RECORDS PROVIDED:
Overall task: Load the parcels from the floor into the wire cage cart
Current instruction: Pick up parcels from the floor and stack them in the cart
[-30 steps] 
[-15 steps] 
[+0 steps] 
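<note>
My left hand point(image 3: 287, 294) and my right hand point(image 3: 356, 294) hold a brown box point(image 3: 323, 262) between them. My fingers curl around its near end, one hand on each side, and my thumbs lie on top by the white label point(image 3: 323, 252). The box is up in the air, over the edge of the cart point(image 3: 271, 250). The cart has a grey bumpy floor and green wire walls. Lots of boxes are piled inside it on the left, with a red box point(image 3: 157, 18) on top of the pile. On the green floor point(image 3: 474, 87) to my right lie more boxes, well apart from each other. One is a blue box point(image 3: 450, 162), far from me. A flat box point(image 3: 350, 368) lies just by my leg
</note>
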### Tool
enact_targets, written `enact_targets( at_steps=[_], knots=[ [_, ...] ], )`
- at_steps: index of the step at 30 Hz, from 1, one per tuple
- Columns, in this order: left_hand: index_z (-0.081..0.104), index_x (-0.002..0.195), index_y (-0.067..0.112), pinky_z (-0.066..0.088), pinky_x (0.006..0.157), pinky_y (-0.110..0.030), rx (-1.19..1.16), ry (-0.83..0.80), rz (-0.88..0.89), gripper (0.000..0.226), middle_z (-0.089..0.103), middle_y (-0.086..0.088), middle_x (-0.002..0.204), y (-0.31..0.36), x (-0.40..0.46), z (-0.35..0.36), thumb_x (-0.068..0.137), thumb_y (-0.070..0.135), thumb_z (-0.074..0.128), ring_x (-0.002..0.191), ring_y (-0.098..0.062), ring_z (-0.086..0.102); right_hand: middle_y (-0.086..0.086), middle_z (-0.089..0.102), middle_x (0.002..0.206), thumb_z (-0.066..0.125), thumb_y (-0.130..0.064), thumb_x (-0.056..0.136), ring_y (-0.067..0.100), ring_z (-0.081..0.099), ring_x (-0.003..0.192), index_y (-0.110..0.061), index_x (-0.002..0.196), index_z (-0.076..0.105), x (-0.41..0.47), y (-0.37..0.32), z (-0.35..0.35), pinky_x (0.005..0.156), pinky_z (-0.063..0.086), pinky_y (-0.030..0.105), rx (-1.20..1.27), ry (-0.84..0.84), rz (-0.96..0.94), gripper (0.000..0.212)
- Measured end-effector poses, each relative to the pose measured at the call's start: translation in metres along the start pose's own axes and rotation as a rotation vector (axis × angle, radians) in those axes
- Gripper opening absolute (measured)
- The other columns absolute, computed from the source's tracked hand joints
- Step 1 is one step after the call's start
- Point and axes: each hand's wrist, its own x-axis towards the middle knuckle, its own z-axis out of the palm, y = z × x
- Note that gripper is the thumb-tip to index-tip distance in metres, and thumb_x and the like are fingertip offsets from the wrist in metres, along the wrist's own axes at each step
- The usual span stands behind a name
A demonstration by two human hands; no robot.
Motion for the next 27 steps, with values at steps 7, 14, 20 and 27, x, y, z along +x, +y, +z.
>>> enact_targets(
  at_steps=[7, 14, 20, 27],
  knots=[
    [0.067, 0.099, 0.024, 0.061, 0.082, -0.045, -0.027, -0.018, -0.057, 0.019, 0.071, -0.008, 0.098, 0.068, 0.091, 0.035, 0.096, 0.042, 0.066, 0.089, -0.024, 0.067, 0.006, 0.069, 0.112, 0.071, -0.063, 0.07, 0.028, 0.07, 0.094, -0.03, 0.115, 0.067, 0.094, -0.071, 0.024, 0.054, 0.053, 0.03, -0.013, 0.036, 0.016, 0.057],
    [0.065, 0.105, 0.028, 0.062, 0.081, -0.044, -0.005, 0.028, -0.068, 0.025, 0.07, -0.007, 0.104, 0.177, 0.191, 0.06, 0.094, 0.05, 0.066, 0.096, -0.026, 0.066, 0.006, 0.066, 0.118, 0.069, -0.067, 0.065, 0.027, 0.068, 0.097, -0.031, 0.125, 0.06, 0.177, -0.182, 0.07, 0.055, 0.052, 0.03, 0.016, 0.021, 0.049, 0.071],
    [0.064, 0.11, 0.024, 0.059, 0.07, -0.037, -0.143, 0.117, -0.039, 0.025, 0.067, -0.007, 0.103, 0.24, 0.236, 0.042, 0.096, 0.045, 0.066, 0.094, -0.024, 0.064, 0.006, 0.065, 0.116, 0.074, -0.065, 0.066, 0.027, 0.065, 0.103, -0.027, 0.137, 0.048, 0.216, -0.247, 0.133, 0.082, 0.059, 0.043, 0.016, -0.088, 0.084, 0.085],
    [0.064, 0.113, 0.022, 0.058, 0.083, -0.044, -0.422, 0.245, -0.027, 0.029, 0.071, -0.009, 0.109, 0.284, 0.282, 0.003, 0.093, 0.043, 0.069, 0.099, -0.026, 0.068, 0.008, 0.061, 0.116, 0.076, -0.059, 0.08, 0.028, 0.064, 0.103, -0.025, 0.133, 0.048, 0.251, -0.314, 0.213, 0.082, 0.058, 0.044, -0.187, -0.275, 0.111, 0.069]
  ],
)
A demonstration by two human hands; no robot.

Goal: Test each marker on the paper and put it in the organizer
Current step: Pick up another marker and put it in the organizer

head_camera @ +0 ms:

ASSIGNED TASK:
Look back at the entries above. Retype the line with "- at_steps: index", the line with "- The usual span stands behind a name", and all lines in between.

TASK RESPONSE:
- at_steps: index of the step at 30 Hz, from 1, one per tuple
- Columns, in this order: left_hand: index_z (-0.081..0.104), index_x (-0.002..0.195), index_y (-0.067..0.112), pinky_z (-0.066..0.088), pinky_x (0.006..0.157), pinky_y (-0.110..0.030), rx (-1.19..1.16), ry (-0.83..0.80), rz (-0.88..0.89), gripper (0.000..0.226), middle_z (-0.089..0.103), middle_y (-0.086..0.088), middle_x (-0.002..0.204), y (-0.31..0.36), x (-0.40..0.46), z (-0.35..0.36), thumb_x (-0.068..0.137), thumb_y (-0.070..0.135), thumb_z (-0.074..0.128), ring_x (-0.002..0.191), ring_y (-0.098..0.062), ring_z (-0.086..0.102); right_hand: middle_y (-0.086..0.086), middle_z (-0.089..0.102), middle_x (0.002..0.206), thumb_z (-0.066..0.125), thumb_y (-0.130..0.064), thumb_x (-0.056..0.136), ring_y (-0.067..0.100), ring_z (-0.081..0.099), ring_x (-0.003..0.192), index_y (-0.110..0.061), index_x (-0.002..0.196), index_z (-0.076..0.105), x (-0.41..0.47), y (-0.37..0.32), z (-0.35..0.35), pinky_x (0.005..0.156), pinky_z (-0.063..0.086), pinky_y (-0.030..0.105), rx (-1.20..1.27), ry (-0.84..0.84), rz (-0.96..0.94), gripper (0.000..0.212)
- Measured end-effector poses, each relative to the pose measured at the call's start: translation in metres along the start pose's own axes and rotation as a rotation vector (axis × angle, radians) in those axes
- Gripper opening absolute (measured)
- The other columns absolute, computed from the source's tracked hand joints
- Step 1 is one step after the call's start
- Point and axes: each hand's wrist, its own x-axis towards the middle knuckle, its own z-axis out of the palm, y = z × x
- Note that gripper is the thumb-tip to index-tip distance in metres, and thumb_x and the like are fingertip offsets from the wrist in metres, along the wrist's own axes at each step
- The usual span stands behind a name

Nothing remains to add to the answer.